‘STRANGER, GUEST, RESEARCHER: A CASE FOR DOMESTIC ETHNOGRAPHY IN MIGRATION STUDIES’ (BOCCAGNI & BONFANTI, OA, 2023)

As a part of Migration and domestic space, an Open Access collection of “ethnographies of home in the making” among migrants and refugees, the Introduction by Boccagni and Bonfanti is like a state of the art on the potential of domestic ethnography, in a larger frame of host-guest relationship, in migration and refugee studies. As the authors write, being a guest in the home of someone else is a meaningful experience in several ways, including the scope it gives for an ethnographic understanding of people’s life conditions, routines and emplaced forms of homemaking.
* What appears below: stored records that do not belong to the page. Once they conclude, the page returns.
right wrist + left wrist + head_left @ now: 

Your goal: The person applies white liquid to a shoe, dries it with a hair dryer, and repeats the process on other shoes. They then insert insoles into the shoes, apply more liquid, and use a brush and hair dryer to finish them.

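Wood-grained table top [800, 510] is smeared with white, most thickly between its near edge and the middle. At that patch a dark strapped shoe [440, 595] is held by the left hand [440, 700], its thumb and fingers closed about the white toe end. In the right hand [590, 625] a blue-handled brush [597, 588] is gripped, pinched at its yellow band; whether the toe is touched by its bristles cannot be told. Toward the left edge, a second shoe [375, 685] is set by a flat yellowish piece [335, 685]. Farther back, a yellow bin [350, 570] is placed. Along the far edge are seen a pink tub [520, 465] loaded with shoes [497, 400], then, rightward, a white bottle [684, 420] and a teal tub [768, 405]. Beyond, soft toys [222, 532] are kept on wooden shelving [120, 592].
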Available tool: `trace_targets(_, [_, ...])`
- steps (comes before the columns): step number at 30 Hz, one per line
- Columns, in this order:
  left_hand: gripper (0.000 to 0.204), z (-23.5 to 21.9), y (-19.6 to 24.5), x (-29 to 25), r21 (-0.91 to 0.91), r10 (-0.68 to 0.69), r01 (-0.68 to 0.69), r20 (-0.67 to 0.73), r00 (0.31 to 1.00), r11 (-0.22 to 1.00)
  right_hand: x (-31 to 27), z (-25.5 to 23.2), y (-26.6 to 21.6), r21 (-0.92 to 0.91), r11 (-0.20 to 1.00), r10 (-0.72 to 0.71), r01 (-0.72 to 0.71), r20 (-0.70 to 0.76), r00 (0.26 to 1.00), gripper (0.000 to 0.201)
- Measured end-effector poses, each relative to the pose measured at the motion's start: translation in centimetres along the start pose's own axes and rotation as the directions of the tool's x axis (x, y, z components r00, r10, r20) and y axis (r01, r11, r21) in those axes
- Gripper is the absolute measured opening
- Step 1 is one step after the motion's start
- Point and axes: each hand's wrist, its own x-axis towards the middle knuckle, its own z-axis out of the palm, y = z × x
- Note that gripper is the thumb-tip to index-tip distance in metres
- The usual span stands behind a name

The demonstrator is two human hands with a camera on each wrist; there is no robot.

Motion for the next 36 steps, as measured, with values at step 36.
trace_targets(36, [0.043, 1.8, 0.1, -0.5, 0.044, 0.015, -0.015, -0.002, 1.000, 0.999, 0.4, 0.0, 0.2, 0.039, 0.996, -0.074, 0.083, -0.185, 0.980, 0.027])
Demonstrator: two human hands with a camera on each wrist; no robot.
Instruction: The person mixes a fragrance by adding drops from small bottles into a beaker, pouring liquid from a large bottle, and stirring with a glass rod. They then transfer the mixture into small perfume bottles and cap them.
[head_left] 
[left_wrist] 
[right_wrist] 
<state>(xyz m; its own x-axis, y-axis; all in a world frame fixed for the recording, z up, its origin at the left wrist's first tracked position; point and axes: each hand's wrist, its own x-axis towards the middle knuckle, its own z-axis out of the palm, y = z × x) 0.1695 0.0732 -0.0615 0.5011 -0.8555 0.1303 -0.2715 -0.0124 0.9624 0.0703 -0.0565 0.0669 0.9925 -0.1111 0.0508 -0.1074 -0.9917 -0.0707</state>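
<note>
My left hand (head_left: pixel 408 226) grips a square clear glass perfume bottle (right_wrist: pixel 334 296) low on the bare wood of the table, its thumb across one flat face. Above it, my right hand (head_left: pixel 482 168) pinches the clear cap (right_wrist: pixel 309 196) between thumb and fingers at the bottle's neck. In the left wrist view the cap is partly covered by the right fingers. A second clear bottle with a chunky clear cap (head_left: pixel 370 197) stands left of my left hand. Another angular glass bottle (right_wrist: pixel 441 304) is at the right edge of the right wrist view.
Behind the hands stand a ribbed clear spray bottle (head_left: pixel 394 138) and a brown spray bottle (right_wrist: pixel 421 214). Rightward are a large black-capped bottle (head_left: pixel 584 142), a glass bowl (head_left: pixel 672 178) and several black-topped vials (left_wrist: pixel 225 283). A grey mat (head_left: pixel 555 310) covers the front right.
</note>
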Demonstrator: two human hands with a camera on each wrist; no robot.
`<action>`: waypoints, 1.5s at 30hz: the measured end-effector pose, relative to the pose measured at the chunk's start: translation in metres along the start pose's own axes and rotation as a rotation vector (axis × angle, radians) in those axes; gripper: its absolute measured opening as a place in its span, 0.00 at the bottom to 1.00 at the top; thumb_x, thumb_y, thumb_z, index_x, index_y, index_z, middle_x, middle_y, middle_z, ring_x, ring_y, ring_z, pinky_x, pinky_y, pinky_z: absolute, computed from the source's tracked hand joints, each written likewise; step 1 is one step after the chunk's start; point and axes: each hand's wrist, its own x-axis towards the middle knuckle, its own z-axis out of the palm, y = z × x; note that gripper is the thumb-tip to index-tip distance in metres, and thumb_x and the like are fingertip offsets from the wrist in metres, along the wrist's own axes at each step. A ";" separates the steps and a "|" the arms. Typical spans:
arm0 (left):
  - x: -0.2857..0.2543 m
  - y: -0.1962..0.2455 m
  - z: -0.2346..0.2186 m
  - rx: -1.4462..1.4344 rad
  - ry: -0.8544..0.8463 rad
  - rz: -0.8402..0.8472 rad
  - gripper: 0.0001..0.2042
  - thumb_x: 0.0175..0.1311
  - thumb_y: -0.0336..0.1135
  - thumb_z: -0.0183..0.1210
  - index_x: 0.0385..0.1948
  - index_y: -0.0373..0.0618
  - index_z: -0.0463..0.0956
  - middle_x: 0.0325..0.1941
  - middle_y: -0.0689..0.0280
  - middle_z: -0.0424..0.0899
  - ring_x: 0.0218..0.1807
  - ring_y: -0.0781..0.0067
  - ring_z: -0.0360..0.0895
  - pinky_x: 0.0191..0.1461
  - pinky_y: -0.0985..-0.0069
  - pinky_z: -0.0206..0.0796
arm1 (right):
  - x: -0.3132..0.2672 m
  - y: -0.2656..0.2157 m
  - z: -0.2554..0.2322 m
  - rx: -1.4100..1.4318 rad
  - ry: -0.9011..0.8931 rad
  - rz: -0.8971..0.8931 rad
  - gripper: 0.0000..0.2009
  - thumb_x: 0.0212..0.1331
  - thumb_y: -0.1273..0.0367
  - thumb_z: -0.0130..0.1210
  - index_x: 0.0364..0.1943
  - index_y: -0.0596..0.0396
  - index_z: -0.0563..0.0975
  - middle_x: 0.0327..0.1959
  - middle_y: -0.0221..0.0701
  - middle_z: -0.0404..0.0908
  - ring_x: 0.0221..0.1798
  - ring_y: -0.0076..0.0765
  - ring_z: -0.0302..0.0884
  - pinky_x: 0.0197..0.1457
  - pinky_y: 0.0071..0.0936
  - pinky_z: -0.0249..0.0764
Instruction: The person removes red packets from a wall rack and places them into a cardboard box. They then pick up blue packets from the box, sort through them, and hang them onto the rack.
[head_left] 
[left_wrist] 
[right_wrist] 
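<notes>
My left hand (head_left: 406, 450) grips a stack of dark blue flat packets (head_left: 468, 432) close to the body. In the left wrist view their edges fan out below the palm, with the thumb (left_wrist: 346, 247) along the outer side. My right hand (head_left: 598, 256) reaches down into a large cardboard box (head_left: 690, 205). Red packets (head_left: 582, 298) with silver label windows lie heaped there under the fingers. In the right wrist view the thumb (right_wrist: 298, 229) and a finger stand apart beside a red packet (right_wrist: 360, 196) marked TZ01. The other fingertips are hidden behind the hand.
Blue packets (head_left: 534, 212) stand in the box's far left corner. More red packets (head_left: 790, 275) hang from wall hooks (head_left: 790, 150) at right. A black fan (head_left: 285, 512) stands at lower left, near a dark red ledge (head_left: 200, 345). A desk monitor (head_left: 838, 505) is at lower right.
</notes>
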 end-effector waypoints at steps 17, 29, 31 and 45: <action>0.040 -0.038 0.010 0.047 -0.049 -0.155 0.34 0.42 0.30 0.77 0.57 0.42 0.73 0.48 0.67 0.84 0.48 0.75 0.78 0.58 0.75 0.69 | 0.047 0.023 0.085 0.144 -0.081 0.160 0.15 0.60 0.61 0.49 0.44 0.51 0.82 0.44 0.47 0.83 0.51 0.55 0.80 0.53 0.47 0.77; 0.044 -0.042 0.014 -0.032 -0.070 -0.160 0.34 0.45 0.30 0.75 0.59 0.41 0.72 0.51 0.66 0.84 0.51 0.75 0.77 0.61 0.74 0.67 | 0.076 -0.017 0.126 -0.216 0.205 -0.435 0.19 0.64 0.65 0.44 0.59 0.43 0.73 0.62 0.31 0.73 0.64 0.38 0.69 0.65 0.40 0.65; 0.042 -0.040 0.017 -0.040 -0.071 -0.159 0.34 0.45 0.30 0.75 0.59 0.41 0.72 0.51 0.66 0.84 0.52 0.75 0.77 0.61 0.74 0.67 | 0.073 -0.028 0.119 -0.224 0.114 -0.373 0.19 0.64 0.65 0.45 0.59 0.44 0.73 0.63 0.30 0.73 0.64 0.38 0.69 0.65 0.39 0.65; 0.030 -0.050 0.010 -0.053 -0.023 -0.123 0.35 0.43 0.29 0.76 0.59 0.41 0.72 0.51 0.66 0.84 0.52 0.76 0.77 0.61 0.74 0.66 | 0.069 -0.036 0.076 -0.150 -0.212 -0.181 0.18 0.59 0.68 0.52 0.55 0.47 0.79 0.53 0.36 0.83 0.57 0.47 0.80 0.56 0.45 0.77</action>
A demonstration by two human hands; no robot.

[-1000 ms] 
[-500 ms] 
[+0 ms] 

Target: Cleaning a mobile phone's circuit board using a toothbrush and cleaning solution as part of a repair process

This introduction is an invitation to appreciate the potential of home visits and stays, particularly in research on migrants and refugees, to appreciate both the infrastructural aspects of one’s dwelling conditions and the underlying lived experiences. Home visits, possibly as part of broader research strategies, help to situate people’s identities and narratives in different and more or less unequal household arrangements, at certain points of their biographical, housing and migration trajectories. Method wise, the paper discusses the negotiations of roles and identities, as guests and researchers, that are inherent in this fieldwork option, with the attendant relational implications and ethical dilemmas. This overarching discussion paves the way for the case studies presented in the book, across different target groups, locations and scales.